December 2 2014
DA 13-0807
Case Number: DA 13-0807
IN THE SUPREME COURT OF THE STATE OF MONTANA
2014 MT 321N
STATE OF MONTANA,
Plaintiff and Appellee,
v.
MICHAEL J. DIAMOND,
Defendant and Appellant.
APPEAL FROM: District Court of the Seventh Judicial District,
In and For the County of Dawson, Cause No. DC 13-057
Honorable Richard A. Simonton, Presiding Judge
COUNSEL OF RECORD:
For Appellant:
Paul Sullivan, Measure, Sampsel, Sullivan & O’Brien, P.C.,
Kalispell, Montana
For Appellee:
Timothy C. Fox, Montana Attorney General, Tammy A. Hinderman,
Assistant Attorney General, Helena, Montana
Olivia Norlin-Rieger, Dawson County Attorney, Marvin L. Howe, Deputy
County Attorney, Glendive, Montana
Submitted on Briefs: October 22, 2014
Decided: December 2, 2014
Filed:
__________________________________________
Clerk
Chief Justice Mike McGrath delivered the Opinion of the Court.
¶1 Pursuant to Section I, Paragraph 3(d), Montana Supreme Court Internal Operating
Rules, this case is decided by memorandum opinion and shall not be cited and does not
serve as precedent.
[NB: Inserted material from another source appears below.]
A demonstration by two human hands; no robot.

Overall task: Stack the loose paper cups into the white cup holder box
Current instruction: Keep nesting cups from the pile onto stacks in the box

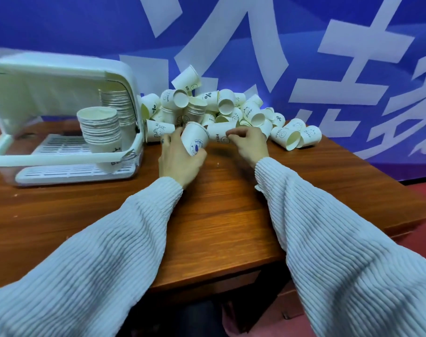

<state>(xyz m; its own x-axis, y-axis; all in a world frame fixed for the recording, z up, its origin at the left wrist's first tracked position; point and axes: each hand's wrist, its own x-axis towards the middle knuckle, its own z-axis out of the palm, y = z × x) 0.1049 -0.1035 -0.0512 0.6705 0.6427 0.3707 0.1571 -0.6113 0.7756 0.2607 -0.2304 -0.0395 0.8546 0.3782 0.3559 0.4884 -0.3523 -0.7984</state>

Its case title, cause number, and disposition shall be included in this
Court’s quarterly list of noncitable cases published in the Pacific Reporter and Montana
Reports.
¶2 Michael Diamond (Diamond) appeals from the Judgment and Order of Sentence
entered by the Seventh Judicial District, Dawson County. Diamond argues that the
District Court erred by failing to address his wish to withdraw his guilty plea. Diamond
also claims his attorney was ineffective by failing to file a motion to withdraw his guilty
plea. We affirm the decision of the District Court. Regarding Diamond’s claim of
ineffective assistance of counsel, the matter should be raised in the District Court where a
record can be developed pursuant to a petition for postconviction relief.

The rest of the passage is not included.